Opening for a band with such a massive musical legacy as Thin Lizzy is itself a daunting task, but if young Dublin band Sal Vitro were intimidated by either the big stage or the musical icons they were supporting, they didn’t show it. Instead they tore through a sizzling set of hard rock numbers that felt fresh, yet totally in tune with the classic rock sound of bands like Thin Lizzy. The sold out crowd were more than impressed by the young rockers, chanting their name and roaring in applause by the time they reached their last song.

As a result the audience were already in high spirits when Thin Lizzy exploded onto the stage with a relentless version of Are You Ready?, which quickly flowed into Jailbreak and Don’t Believe a Word.

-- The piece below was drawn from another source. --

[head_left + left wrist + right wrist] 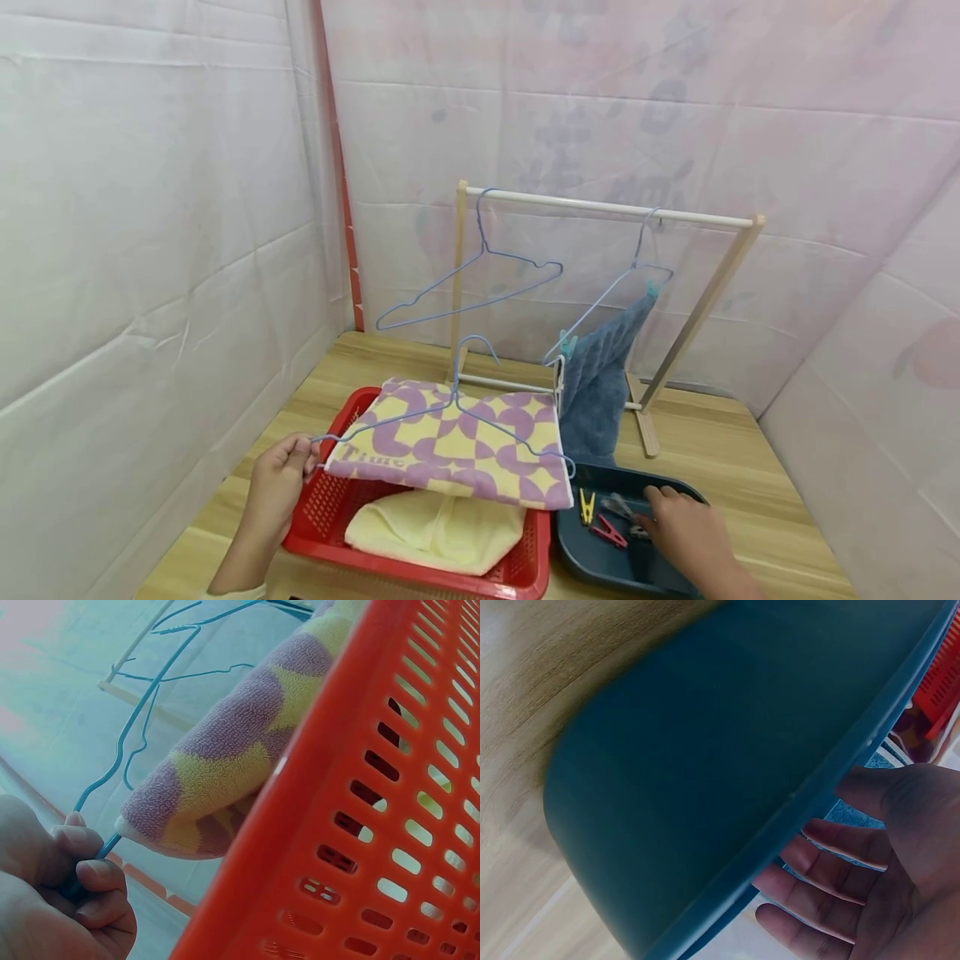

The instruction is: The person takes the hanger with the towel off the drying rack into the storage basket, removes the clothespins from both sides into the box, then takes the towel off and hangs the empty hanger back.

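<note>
My left hand (277, 475) pinches one end of a blue wire hanger (455, 392); the left wrist view shows thumb and fingers curled round the wire. Over the hanger's lower bar hangs a yellow and purple patterned towel (487, 454), held above the red basket (322, 546). My right hand (686, 529) is over the dark blue tray (600, 562), fingers spread and loosely bent beside its rim in the right wrist view. Inside the tray lie a yellow clothespin (587, 507), a pinkish-red clothespin (611, 532) and a clear one (617, 506) close to my right fingertips.
A pale yellow folded cloth (435, 533) lies in the basket. Behind stands a wooden rack with a white rail (600, 202). From it hang a bare blue hanger (480, 310) and another with a blue-grey towel (600, 392) clipped by teal clothespins. White curtains surround the table.
</note>
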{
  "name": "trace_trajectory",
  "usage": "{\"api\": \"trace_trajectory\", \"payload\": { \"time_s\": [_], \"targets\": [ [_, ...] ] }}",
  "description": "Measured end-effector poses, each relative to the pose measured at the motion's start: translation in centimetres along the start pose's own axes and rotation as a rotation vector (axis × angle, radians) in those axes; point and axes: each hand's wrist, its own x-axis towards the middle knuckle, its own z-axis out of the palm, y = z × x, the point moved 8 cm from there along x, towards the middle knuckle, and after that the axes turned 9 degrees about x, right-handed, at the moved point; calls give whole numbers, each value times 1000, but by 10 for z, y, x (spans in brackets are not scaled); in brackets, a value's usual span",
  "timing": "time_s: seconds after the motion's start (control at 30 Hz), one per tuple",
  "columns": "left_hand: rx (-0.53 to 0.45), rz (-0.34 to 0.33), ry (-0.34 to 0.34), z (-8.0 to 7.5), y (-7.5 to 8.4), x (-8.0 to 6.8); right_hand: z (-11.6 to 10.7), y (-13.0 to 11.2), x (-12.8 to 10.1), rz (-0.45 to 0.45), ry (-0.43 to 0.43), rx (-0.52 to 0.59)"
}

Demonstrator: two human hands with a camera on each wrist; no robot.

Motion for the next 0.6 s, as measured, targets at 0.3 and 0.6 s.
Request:
{"api": "trace_trajectory", "payload": {
  "time_s": [0.3,0.6],
  "targets": [
    [1,-5,-2,-1,0,-2,-16,-19,4,-63,134,3],
    [7,0,-8,2,0,-1,-53,-79,23,-237,378,111]
  ]
}}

Warwick is a gruff, hard edged frontman with little of Phil Lynott’s silky charisma, and as a result of this the current iteration of Thin Lizzy is a gritty, heavy metal experience, somewhat lacking in finesse. The band appeared most comfortable with songs at the heavier end of Lizzy’s musical catalogue; Angel of Death and Emerald being the real highlights. Their rendition of Whiskey in the Jar meanwhile, almost had more in common with Metallica’s cover version, complete with growling vocals, than the original folk inspired ballad.

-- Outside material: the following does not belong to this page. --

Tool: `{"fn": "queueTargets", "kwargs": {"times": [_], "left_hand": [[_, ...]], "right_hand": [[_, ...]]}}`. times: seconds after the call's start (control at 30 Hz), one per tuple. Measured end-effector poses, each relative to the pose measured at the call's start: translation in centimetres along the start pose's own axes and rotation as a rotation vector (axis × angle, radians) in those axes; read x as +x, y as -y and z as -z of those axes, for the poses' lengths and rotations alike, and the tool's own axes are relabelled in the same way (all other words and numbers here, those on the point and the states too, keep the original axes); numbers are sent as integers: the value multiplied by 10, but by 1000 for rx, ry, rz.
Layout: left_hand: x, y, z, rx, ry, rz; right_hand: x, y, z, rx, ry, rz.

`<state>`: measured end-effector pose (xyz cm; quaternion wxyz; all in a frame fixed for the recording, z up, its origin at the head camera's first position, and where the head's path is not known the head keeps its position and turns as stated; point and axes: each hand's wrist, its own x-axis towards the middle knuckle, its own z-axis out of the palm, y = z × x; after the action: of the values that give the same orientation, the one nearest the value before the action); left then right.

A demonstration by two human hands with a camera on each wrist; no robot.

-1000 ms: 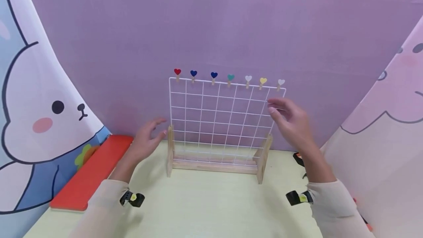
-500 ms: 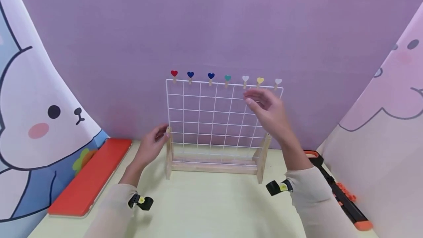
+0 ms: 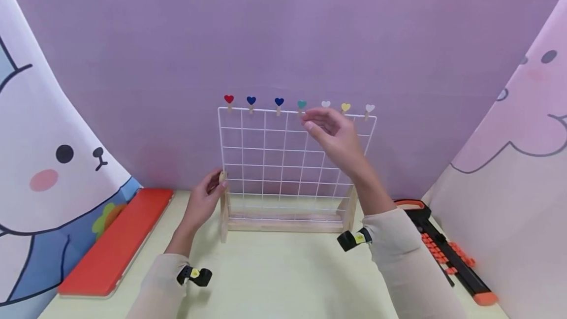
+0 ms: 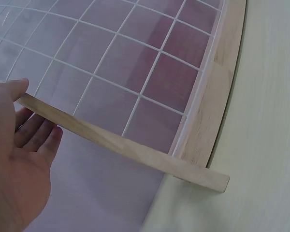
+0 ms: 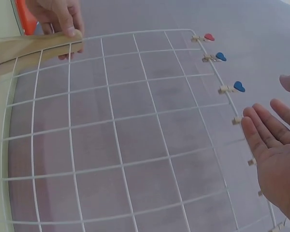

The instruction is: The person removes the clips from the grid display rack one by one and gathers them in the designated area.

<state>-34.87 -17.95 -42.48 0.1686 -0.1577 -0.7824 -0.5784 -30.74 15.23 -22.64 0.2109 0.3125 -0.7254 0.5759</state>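
A white wire grid panel (image 3: 254,148) stands upright in a wooden stand. My left hand (image 3: 205,200) pinches the top of the stand's left wooden post (image 4: 125,147), thumb on one face and fingers around the other. Small heart clothespins line the grid's top bar: a red one (image 3: 228,98), two dark blue ones, a teal one (image 3: 302,104), a white one (image 3: 326,104), a yellow one (image 3: 346,107) and another white one (image 3: 369,108). My right hand (image 3: 338,137), fingers loosely bent and holding nothing, is beside the teal clothespin and overlaps the bar.
A long red case (image 3: 117,240) lies on the pale table (image 3: 274,270) at left. On the right are a black and orange tool-like object (image 3: 462,265) and orange pieces. A purple cloth (image 3: 283,38) hangs behind, with cartoon-printed cloths at both sides.
My left hand has moved in from beside the stand and taken hold of its left post. My right hand has moved left and up, from the grid's right edge to the teal clothespin.
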Motion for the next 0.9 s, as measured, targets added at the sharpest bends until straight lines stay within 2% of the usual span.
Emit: {"fn": "queueTargets", "kwargs": {"times": [0.2, 0.47, 0.67, 0.9], "left_hand": [[-1, 2, 0, -41, -20, 12], [-4, 2, -2, -34, -39, 25], [-4, 1, -1, -63, -31, 26], [-3, 2, 0, -82, -17, 11]], "right_hand": [[11, 3, -11, 11, 9, 6], [22, 12, -24, 21, 35, -8], [33, 21, -37, 67, 58, -16], [45, 23, -48, 68, 63, -2]]}}
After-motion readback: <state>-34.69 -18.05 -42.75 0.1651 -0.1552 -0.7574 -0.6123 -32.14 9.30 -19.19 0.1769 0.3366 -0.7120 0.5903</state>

Not that this really mattered. When Gorham and Johnson each stepped up to unleash evocative guitar solos during Still in Love with You they were greeted with rapturous applause. And when Gorham launched into that riff at the start of Whiskey in the Jar the audience went crazy. When the band played out the final slow notes of Cowboy Song, the crowd hung on their every move with anticipation, and sure enough the payoff came, when, as expected, they launched straight into a foot stomping version of The Boys are Back in Town.

This new Thin Lizzy is nothing if not reverential of its past. When they returned to the stage with Rosalie, Warwick called on the singing audience to give an extra loud cheer for “Mr Phil Lynott and Mr Gary Moore”. The final song of the night, Black Rose, further cemented the band’s dedication to remain true to its Irish roots, with its myth infused lyrics inspired by Irish legend.

As so while Warwick and the band as a whole are now more comfortable with the heavier songs, and most lost in the songs that were most distinctively Phil Lynott, it can’t be said that they aren’t a powerful rock band, capable of putting on one mighty show. The omens are good for any new material they come out with once freed from the burden of the band’s long history. And whenever they do return under the Thin Lizzy name, they should have no trouble finding a big audience to welcome the boys back to town with open arms.